● **ACTIVITY**: Check every line of the material below for the string "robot", and return the ones that have it.

Start of RECORDS PROVIDED

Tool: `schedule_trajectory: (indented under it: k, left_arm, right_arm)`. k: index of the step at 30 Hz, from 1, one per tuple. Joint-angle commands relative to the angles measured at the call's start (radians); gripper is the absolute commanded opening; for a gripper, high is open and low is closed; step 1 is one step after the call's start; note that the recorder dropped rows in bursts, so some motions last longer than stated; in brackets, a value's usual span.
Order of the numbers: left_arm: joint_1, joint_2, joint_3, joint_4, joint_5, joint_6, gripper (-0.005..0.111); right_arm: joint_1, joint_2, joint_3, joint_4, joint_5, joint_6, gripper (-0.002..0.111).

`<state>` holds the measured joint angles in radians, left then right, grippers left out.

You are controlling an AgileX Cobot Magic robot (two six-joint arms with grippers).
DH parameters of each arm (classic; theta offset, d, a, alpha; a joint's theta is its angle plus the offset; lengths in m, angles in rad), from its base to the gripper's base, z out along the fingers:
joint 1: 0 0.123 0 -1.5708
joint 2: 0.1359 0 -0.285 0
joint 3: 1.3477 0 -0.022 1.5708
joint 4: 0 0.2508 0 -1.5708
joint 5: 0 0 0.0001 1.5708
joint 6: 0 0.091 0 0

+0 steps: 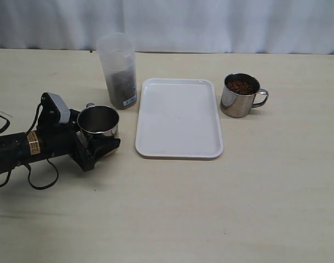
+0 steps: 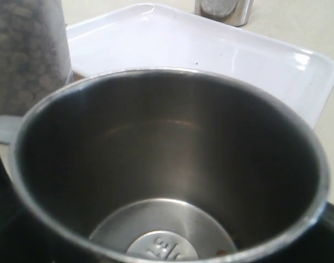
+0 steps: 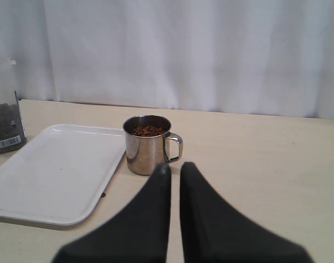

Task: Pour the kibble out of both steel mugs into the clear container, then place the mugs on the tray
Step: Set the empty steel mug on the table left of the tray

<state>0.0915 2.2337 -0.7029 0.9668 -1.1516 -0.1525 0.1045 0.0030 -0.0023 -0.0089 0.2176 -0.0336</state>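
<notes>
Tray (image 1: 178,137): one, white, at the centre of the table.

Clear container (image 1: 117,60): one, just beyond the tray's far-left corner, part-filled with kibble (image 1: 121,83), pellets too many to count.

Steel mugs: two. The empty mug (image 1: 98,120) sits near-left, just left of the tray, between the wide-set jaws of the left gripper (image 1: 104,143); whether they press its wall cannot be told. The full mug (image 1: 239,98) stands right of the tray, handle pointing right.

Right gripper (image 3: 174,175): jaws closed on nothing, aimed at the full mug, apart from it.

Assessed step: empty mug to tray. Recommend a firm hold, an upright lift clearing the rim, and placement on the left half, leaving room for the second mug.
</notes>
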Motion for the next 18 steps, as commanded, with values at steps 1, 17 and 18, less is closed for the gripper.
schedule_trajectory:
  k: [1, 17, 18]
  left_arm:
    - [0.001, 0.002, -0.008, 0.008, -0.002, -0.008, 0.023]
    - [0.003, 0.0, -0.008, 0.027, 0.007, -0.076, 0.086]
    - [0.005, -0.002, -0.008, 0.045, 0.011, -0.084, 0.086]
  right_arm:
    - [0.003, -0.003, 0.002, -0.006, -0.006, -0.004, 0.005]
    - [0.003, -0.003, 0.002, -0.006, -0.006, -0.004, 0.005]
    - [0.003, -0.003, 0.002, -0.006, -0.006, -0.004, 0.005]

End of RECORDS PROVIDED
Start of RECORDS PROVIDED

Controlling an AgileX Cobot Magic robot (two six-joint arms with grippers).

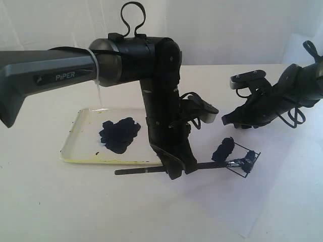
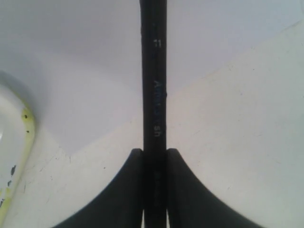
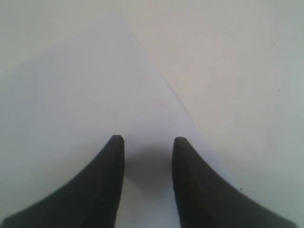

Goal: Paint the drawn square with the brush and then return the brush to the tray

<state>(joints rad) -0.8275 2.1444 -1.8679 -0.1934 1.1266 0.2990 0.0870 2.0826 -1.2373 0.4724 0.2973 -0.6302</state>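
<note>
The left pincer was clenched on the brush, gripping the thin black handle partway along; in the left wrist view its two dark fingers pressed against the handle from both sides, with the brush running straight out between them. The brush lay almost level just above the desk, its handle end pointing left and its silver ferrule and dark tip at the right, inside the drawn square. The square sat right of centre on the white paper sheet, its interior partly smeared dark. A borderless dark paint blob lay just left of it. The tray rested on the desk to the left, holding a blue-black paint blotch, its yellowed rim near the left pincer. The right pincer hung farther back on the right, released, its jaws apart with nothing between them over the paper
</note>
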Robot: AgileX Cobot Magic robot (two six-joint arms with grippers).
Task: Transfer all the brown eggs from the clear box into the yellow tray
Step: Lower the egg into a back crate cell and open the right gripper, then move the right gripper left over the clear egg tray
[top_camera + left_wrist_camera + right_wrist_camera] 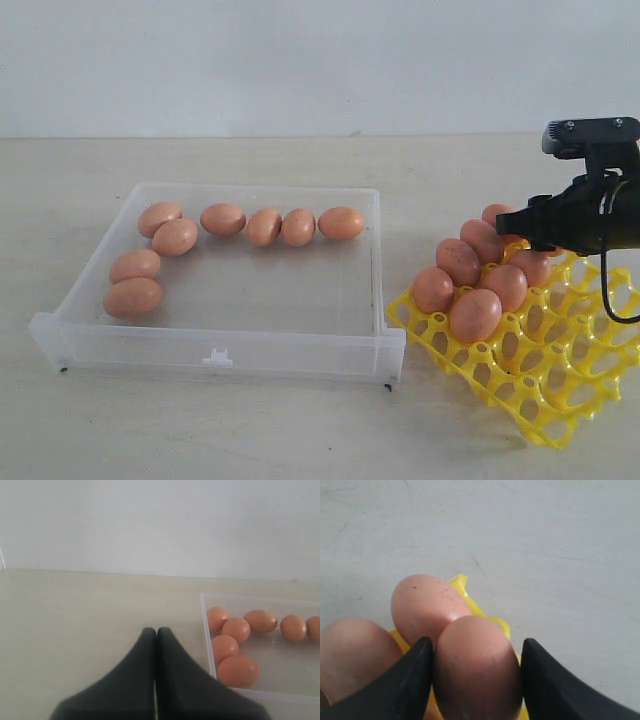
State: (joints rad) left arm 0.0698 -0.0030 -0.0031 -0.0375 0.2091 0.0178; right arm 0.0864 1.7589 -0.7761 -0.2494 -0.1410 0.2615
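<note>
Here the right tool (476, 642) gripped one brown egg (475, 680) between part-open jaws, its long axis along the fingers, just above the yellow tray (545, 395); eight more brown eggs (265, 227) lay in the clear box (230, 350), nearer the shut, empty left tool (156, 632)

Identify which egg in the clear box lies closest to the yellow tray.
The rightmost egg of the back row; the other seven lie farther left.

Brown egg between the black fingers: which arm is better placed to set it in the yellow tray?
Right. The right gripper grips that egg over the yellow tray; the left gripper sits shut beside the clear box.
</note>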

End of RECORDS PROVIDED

● **ANSWER SPACE**:
You are controlling an AgileX Cobot Magic robot (two six-joint arms with grippers).
Controlling an AgileX Cobot Magic robot (two six-joint arms with grippers).
Robot: AgileX Cobot Magic robot (two six-joint arms with grippers).

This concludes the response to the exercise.